Working at Albro Pickle gave me staying power. Every time I would get discouraged and think about quitting the ministry, I’d remember the pungent stench of pickle brine and ask, “Do you want to go back to that?” I’d keep preaching!
Working in a foundry gave me an appreciation for Christians who have trouble controlling their language. My first week in the foundry I couldn’t get over how many creative ways the “F” word was used. I was initially appalled. But after two weeks I got used to hearing it. After four weeks I discovered that foul word would occasionally pop into my mind and it took discipline to prevent it from spilling over my lips. That rough environment later made me more patient with church members who struggled with disciplining their speech because of what they heard every day at work.

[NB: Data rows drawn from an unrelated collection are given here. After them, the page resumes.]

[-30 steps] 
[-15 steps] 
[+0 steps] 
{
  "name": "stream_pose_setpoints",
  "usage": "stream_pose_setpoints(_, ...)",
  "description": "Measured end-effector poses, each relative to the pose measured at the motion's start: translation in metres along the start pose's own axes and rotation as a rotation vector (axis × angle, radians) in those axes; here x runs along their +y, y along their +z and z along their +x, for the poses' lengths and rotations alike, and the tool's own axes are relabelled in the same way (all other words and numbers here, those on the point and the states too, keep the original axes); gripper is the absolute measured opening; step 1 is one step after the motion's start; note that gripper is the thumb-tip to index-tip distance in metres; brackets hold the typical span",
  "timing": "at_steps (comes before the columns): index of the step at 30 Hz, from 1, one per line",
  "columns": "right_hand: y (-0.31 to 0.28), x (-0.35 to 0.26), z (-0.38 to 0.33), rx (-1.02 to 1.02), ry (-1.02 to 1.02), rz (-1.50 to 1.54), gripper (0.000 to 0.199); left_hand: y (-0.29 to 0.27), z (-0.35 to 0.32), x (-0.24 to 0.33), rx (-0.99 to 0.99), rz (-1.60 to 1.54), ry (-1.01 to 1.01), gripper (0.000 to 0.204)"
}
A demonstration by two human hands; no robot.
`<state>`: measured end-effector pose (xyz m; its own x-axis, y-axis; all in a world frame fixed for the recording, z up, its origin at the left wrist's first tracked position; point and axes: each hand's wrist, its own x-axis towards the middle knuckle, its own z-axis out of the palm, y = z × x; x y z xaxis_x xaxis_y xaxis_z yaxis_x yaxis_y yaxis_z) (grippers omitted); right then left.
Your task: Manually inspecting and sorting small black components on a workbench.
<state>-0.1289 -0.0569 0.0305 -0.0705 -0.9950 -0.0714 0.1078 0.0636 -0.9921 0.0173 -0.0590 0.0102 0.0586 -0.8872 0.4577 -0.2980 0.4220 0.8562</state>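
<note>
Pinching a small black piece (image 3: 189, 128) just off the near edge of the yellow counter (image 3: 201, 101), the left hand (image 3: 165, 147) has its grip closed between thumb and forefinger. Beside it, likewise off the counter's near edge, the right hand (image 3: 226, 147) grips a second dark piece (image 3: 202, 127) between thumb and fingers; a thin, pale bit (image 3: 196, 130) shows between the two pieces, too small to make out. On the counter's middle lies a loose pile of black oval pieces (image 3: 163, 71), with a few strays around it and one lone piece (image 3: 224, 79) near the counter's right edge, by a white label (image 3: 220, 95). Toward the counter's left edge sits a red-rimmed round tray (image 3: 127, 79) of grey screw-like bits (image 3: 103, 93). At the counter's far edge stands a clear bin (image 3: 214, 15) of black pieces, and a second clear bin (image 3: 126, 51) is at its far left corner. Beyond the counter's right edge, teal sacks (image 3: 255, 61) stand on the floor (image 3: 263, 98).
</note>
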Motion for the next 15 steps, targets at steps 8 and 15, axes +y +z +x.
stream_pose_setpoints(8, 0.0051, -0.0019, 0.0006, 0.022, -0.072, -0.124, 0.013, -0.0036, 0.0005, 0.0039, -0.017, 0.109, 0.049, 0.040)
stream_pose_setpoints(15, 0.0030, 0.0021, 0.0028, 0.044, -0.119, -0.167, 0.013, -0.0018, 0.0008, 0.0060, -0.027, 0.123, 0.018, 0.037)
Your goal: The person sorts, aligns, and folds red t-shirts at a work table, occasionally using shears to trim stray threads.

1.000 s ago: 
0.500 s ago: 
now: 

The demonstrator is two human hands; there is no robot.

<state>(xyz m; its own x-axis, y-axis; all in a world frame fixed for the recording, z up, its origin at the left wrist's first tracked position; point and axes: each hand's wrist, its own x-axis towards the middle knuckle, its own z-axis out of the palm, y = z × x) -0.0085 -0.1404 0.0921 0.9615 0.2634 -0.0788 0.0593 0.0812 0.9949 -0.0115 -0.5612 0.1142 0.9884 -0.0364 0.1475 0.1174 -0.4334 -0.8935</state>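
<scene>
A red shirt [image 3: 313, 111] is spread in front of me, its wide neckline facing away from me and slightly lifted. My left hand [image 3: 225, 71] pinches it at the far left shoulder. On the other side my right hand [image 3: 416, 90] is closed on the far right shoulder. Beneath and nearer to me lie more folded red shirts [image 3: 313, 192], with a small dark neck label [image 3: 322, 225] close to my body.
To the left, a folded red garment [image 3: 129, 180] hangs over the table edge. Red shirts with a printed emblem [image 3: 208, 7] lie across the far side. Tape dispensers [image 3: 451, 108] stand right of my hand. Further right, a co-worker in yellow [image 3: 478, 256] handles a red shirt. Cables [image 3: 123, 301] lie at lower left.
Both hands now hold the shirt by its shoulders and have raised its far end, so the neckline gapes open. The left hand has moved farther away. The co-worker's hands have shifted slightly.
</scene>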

All jobs, especially tough jobs, help develop our character and prepare us for effectiveness in God’s service. Maybe that’s why so many of God’s servants in the Bible were called when they were working. David and Moses were tending sheep, Amos was picking figs, Gideon was threshing wheat, Elisha was plowing, James and John were fishing, Matthew was manning a tax collector’s booth. Work developed their character and prepared them for their contribution in God’s kingdom.
If you get discouraged about the unfavorable assignments that accompany your job, and you’re always pining for something different, remember that God uses difficult work to deepen your soul. Perhaps God has you exactly where He wants you, and He’s refining you for a significant role in His future plans. Even unpleasant work strengthens our moral fiber if we allow it to.
James 1:2-4 puts it like this: “Consider it pure joy my brothers and sisters, whenever you face trials of many kinds because you know that the testing of your faith develops perseverance. Let perseverance finish its work so that you may be mature and complete, not lacking anything.”